WORK REQUEST » The required lines are those that contain "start"; pull them out of the data and copy them.

PROVIDED DATA »
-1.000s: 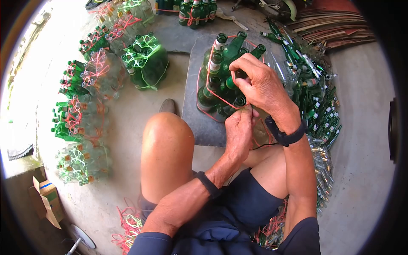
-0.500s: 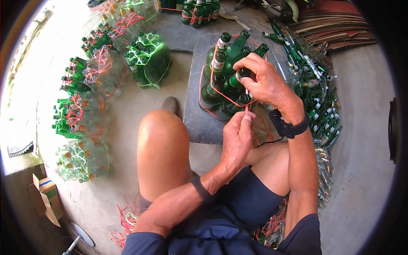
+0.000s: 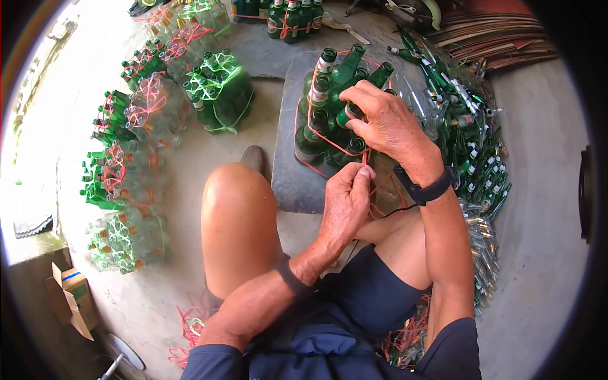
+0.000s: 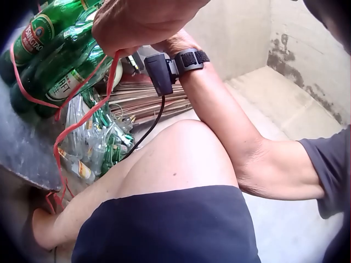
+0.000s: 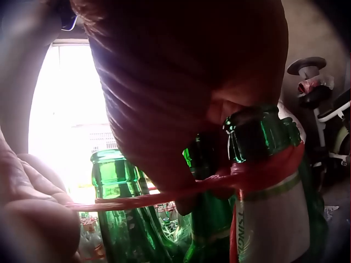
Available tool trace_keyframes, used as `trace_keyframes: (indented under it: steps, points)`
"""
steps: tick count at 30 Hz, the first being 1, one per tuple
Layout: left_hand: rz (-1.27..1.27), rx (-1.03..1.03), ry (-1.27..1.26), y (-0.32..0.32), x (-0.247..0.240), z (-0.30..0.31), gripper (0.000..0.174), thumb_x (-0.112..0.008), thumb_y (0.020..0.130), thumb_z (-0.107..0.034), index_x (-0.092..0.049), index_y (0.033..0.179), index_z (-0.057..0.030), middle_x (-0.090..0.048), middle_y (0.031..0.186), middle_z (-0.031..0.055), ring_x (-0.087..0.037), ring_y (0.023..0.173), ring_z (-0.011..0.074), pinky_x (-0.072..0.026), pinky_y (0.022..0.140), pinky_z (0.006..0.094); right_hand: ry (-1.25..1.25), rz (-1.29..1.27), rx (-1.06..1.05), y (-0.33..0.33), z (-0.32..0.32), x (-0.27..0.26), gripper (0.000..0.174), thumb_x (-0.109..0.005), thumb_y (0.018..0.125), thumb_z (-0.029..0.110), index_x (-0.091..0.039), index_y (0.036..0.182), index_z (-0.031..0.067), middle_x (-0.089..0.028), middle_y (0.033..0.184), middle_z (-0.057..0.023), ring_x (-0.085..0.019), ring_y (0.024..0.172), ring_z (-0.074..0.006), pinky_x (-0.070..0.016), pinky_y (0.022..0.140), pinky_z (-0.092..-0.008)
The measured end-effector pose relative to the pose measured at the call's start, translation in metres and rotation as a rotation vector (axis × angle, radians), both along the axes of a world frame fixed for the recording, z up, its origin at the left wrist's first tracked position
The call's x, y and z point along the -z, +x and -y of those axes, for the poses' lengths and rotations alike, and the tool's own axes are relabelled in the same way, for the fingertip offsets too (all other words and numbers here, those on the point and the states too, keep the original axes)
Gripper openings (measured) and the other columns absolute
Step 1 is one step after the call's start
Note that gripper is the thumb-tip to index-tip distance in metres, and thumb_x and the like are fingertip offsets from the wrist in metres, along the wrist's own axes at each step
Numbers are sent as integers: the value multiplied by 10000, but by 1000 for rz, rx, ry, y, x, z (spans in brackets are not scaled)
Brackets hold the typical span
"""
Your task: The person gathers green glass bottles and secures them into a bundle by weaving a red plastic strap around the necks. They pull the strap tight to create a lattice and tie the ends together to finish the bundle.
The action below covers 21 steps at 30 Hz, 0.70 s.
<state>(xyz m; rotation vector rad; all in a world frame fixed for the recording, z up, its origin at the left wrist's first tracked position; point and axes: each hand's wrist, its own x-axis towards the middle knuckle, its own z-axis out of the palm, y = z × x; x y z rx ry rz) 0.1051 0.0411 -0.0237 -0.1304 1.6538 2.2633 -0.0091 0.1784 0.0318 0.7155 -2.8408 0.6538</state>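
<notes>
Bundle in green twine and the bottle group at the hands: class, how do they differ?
The bundle is laced with green twine; the group has red twine.
The bundle stands on the floor; the group, on a dark board.
Hands work at the group, none at the bundle.
Both hold green bottles.

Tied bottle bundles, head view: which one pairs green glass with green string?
The dark green glass bundle, left of the grey slab; other bundles with green string hold clear bottles.

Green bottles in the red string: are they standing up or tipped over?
Standing up: the green bottles rest on the dark board with their mouths on top, and the red string loops around them.
</notes>
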Motion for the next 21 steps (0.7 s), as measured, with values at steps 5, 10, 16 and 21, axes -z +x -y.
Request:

SOLUTION »
The measured end-effector pose relative to the pose measured at the call's start, translation in metres and rotation as a rotation vector (axis × angle, radians), both along the axes of a world frame fixed for the recording, z up, its origin at the left wrist's first tracked position
Step 1 is one step after the call's start

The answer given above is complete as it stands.